→ **What to work on**
The listing below should be written out again word for word, please.

→ **Dataset section**
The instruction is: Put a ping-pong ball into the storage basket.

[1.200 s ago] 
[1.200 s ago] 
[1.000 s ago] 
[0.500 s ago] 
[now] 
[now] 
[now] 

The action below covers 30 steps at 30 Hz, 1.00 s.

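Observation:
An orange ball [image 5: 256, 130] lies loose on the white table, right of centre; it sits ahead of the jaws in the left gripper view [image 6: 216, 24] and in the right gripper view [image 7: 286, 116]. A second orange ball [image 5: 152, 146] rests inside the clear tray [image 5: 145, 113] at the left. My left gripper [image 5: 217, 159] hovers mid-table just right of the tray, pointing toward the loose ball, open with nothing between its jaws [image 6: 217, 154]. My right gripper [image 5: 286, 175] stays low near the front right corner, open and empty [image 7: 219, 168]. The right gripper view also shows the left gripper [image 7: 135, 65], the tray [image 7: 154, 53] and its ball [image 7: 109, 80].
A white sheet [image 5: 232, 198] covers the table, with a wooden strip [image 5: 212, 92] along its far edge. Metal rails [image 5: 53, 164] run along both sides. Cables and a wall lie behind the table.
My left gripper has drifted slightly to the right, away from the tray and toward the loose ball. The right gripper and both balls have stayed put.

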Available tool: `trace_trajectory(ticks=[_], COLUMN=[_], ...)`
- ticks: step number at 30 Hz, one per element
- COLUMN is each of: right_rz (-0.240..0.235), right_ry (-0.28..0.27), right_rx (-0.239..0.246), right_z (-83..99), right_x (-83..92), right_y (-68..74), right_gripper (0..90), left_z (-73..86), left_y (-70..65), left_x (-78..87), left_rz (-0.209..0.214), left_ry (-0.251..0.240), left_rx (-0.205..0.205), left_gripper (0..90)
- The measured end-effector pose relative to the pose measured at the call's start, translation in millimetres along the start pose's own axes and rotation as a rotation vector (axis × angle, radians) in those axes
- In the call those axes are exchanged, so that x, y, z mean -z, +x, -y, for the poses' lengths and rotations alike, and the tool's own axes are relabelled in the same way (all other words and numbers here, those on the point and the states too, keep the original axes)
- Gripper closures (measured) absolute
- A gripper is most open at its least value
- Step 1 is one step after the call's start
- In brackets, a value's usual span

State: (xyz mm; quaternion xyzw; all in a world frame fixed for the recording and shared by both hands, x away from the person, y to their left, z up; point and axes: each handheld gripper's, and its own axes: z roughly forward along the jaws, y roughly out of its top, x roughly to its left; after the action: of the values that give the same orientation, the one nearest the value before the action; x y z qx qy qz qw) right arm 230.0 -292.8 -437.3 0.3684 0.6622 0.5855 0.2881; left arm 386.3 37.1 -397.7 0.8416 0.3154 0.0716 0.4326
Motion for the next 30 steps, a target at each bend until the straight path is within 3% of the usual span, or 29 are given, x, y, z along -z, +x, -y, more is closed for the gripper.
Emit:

→ **Exercise response**
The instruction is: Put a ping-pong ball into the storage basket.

[1.200 s ago] 
[1.200 s ago] 
[1.000 s ago] 
[0.500 s ago] 
[now] 
[now] 
[now] 

The action below covers 30 steps at 30 Hz, 1.00 s.

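Observation:
An orange ball [image 5: 256, 130] lies loose on the white table, right of centre; it sits ahead of the jaws in the left gripper view [image 6: 216, 24] and in the right gripper view [image 7: 286, 116]. A second orange ball [image 5: 152, 146] rests inside the clear tray [image 5: 145, 113] at the left. My left gripper [image 5: 217, 159] hovers mid-table just right of the tray, pointing toward the loose ball, open with nothing between its jaws [image 6: 217, 154]. My right gripper [image 5: 286, 175] stays low near the front right corner, open and empty [image 7: 219, 168]. The right gripper view also shows the left gripper [image 7: 135, 65], the tray [image 7: 154, 53] and its ball [image 7: 109, 80].
A white sheet [image 5: 232, 198] covers the table, with a wooden strip [image 5: 212, 92] along its far edge. Metal rails [image 5: 53, 164] run along both sides. Cables and a wall lie behind the table.
My left gripper has drifted slightly to the right, away from the tray and toward the loose ball. The right gripper and both balls have stayed put.
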
Available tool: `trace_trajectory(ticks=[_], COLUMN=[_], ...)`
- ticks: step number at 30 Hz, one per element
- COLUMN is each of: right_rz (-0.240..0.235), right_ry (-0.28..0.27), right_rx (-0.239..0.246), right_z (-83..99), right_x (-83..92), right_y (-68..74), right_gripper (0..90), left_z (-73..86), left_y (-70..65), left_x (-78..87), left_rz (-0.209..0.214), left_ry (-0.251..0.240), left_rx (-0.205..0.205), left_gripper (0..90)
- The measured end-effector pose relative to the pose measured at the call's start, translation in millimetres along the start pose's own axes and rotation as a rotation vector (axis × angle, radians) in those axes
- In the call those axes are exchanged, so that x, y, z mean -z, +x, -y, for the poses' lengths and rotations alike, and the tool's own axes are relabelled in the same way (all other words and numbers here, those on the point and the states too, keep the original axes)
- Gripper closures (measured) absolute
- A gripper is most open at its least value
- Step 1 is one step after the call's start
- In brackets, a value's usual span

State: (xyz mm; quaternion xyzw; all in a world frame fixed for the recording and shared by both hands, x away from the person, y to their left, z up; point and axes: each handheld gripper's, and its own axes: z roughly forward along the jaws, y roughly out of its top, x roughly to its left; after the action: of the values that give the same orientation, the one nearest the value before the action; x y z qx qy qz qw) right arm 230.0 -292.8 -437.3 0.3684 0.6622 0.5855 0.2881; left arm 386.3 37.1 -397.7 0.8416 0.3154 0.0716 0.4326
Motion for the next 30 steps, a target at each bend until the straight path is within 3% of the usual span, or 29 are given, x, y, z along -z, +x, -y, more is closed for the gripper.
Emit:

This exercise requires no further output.